Ich will noch auf einen Aspekt hinweisen, der mit der demografischen Entwicklung in unserem Land zusammenhängt. Wir wissen, dass die Zahl der erwerbsfähigen Menschen in den nächsten Jahrzehnten erheblich sinken wird, dass die Zahl der Kinder und Jugendlichen erheblich sinken wird, dass aber die Zahl derjenigen, die älter sind, erheblich steigen wird. Somit stellt sich nicht nur die Frage, wie wir junge Menschen für eine ehrenamtliche Tätigkeit gewinnen können, sondern diese Frage richtet sich auch an diejenigen, die nach dem Krieg geboren worden sind. Die erste Generation, die nach dem Krieg geboren worden ist, geht jetzt in Rente. Deshalb müssen wir auch an jene appellieren, die in den letzten 65 Jahren in Deutschland ohne Krieg in Frieden und Freiheit, in sozialer Sicherheit und in stetig wachsendem Wohlstand haben leben können und bisher vielleicht nicht die Gelegenheit gefunden haben, ehrenamtlich tätig zu sein, doch jetzt in der letzten Phase des Lebens einen Teil dessen an die Gesellschaft zurückzugeben, was diese Gesellschaft ihnen ermöglicht hat. Ich glaube, auch dies ist ein wichtiger Appell, den wir aussprechen sollten, wenn es um die Zukunft ehrenamtlicher Tätigkeit außerhalb aller wichtigen und richtigen Regelungen geht, die wir hier zu treffen haben.

(Beifall bei CDU und FDP sowie vereinzelt bei SPD, BÜNDNIS 90/DIE GRÜNEN, der LINKEN und SSW)

Meine Damen und Herren, weitere Wortmeldungen liegen nicht vor. Ich schließe daher die Beratung.

Wir kommen zur Abstimmung zu a): Antrag der Fraktionen von CDU und FDP, Drucksache 17/2504, und Beschlussempfehlung Drucksache 17/2477. Der Innen- und Rechtsausschuss hat sich bereits im Wege der Selbstbefassung mit dem Antrag Drucksache 17/2504 befasst. Im Rahmen der Ausschussberatung ist dem Antrag in modifizierter Form zugestimmt worden und dem Plenum als interfraktioneller Antrag in der Fassung der Beschlussempfehlung Drucksache 17/2477 zugeleitet worden. Der Antrag Drucksache 17/2504 ist damit in diese Entschließung aufgegangen.

Wer der interfraktionellen Entschließung zustimmen will, den bitte ich um das Handzeichen. - Damit ist dies einstimmig angenommen.
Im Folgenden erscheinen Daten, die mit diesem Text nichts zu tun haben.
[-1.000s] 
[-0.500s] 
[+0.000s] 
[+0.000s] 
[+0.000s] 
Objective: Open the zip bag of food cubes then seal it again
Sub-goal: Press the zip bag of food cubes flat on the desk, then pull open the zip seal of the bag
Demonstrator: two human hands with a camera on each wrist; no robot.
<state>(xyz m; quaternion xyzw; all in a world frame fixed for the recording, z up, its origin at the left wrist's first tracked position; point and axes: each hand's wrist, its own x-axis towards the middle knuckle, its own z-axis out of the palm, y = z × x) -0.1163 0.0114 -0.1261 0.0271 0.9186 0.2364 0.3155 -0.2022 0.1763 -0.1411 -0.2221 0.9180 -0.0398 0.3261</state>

Zu b): Antrag der Fraktionen von CDU und FDP, Drucksache 17/2505. Wer diesem Antrag zustimmen will, den bitte ich um das Handzeichen. - Das sind die Stimmen der Fraktionen von CDU und FDP und des SSW. Wer ist gegen diesen Antrag? Das ist zunächst die Kollegin Heinold, die noch nachdenken möchte.

(Heiterkeit)

Dann frage ich zuerst, wer sich enthalten möchte. Das sind nunmehr die Stimmen der Fraktionen DIE LINKE, SPD und BÜNDNIS 90/DIE GRÜNEN.